LONDON (Reuters) - Warner Music Group announced on Wednesday new deals with two leading mobile operators to deliver its mobile music content across the Middle East, North Africa and Europe.

Technology

The New York-based group announced content deals with Egypt's Orascom Telecom to deliver its catalog of mobile products such as ringtones and full track downloads in countries including Algeria, Bangladesh, Italy, Pakistan, Tunisia and Egypt.

Under the second deal, Warner will work with Norwegian telecom group Telenor to offer its content via nine of Telenor's 13 mobile operators in countries such as Norway, Sweden, Ukraine and Hungary.

Music companies are constantly looking to increase revenues from legal digital downloads and mobile streams to make up for the loss of revenues from declining CD sales.

Warner has been among the more aggressive of music companies to court new customers on the Internet and mobile phones, becoming the first music company to negotiate a deal with the controversial video sharing site YouTube, now owned by Internet search leader Google Inc..

The latest announcements from Warner, the world's fourth largest music company, follow previous mobile deals with groups in Japan, South Korea, Russia, China and Latin America.

A spokesman for the group said the deals would open Warner's content up to 60 million of Orascom's subscribers.
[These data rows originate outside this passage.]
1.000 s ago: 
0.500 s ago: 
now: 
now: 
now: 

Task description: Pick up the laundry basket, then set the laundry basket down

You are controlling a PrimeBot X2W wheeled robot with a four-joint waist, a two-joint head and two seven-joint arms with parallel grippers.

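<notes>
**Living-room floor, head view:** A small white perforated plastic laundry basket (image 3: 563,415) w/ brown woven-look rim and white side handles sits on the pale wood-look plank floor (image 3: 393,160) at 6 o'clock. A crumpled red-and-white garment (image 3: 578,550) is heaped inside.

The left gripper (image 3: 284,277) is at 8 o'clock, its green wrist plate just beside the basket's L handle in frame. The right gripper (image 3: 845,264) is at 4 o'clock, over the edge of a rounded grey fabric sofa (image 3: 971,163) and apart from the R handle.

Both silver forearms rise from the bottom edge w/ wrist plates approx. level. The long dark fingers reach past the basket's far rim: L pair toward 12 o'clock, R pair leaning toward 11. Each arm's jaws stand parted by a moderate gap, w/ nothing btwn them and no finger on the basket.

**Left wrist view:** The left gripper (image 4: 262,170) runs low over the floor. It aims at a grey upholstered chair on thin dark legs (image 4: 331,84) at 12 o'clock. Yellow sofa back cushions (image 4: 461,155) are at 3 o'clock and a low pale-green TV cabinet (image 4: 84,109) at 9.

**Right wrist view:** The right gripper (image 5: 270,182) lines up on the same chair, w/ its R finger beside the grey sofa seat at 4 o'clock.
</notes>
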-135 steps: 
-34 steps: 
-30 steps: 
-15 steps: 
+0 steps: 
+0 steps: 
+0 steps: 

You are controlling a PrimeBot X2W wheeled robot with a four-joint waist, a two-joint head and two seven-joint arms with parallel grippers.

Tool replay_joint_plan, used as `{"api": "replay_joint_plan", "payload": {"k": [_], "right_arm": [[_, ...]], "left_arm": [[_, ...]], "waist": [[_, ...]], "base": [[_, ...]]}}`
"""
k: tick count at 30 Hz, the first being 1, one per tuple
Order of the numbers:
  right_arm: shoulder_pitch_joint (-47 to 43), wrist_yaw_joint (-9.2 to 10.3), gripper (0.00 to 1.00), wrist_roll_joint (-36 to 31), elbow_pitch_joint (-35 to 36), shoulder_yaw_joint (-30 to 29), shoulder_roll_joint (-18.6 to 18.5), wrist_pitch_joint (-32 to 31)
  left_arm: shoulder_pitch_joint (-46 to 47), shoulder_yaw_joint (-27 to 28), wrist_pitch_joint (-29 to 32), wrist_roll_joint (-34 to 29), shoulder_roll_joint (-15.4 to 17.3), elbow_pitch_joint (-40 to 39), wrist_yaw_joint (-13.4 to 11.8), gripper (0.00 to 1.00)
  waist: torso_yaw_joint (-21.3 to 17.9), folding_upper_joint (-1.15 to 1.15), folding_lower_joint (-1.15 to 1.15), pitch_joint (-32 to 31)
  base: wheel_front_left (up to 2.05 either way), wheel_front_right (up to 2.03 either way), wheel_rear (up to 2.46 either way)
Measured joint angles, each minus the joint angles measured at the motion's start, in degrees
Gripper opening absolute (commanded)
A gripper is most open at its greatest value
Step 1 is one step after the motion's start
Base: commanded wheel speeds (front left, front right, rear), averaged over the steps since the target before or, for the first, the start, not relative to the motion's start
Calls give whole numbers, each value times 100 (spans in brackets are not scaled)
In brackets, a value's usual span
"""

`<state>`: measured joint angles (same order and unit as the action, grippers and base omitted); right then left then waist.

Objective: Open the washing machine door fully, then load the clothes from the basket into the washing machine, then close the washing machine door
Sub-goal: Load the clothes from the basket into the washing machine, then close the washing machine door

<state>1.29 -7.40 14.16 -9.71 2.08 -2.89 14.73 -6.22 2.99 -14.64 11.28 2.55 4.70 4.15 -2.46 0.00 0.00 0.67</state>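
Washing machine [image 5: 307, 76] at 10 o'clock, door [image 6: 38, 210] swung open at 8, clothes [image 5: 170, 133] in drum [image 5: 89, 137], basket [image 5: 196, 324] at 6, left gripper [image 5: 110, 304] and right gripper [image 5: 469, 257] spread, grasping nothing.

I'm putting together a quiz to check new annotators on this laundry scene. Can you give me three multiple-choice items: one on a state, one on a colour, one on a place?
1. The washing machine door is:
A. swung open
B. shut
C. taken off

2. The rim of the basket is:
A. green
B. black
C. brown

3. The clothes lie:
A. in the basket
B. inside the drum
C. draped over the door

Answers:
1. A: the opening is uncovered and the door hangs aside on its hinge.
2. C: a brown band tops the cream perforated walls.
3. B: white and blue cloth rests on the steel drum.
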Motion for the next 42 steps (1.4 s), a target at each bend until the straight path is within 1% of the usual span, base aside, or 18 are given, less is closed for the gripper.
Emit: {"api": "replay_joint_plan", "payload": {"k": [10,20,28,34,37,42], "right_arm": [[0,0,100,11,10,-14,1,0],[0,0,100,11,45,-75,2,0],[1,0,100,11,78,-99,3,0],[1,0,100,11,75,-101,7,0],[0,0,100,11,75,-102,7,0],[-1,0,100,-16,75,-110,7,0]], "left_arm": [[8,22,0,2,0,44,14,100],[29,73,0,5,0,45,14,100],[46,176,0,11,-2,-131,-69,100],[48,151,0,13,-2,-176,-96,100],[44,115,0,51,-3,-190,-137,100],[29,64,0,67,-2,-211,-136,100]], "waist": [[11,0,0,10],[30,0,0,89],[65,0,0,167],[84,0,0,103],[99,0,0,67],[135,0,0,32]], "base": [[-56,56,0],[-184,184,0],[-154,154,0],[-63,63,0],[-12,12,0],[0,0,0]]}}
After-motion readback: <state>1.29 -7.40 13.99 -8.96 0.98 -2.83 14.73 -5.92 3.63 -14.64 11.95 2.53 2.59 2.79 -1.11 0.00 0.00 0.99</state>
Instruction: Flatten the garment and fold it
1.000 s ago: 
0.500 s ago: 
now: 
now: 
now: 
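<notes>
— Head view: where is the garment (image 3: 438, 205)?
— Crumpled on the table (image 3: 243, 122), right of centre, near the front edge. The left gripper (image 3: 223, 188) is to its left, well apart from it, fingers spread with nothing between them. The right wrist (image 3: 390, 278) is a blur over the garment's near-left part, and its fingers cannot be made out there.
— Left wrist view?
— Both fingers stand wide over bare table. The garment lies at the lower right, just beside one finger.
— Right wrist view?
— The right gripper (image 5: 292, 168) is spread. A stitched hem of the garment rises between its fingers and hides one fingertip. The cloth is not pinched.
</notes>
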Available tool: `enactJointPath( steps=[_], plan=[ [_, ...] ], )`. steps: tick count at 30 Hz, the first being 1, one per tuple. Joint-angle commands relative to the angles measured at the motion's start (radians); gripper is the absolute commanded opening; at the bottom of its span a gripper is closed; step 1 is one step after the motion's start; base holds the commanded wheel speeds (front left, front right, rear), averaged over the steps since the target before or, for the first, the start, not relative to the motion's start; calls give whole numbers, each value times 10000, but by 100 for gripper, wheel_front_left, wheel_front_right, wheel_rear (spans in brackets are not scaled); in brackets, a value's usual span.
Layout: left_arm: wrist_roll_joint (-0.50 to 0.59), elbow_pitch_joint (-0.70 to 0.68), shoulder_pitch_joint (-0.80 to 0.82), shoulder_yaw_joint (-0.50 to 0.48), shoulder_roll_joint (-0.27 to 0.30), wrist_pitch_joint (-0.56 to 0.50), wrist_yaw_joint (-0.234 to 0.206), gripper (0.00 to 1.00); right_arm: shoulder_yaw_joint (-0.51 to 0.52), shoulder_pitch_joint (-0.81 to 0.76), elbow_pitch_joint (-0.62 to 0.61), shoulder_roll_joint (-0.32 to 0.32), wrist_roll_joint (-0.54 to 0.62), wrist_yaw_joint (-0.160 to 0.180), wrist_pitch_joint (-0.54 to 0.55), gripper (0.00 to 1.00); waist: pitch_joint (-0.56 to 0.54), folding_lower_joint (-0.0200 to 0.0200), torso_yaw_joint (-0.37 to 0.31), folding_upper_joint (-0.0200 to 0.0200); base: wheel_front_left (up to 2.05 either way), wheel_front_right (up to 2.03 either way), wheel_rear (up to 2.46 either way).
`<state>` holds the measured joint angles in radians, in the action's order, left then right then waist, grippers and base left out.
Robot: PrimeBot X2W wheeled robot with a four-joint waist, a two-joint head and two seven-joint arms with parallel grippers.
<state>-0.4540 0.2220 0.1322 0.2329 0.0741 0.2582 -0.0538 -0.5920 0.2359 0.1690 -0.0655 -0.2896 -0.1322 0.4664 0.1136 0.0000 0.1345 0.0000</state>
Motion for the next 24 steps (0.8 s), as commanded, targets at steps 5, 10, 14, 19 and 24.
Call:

As of the third quarter of 2006, Telenor's total mobile customer base from the 13 operators was 105 million.

"(Orascom's) scale, ambition and commitment to promoting legitimate, pan-regional mobile music services make them the ideal partner for us as we develop our presence in the Middle East and North Africa," Warner Chairman and CEO, Edgar Bronfman Jr, said in a statement.

Alex Zubillaga, Executive Vice President of Digital Strategy at Warner, said the sheer scale and reach of Telenor's mobile network would take Warner's ability to deliver mobile content to a "whole new level".

"This agreement highlights our commitment to responding to regional variations in the ways consumers access music and to developing digital music opportunities around the world," he said.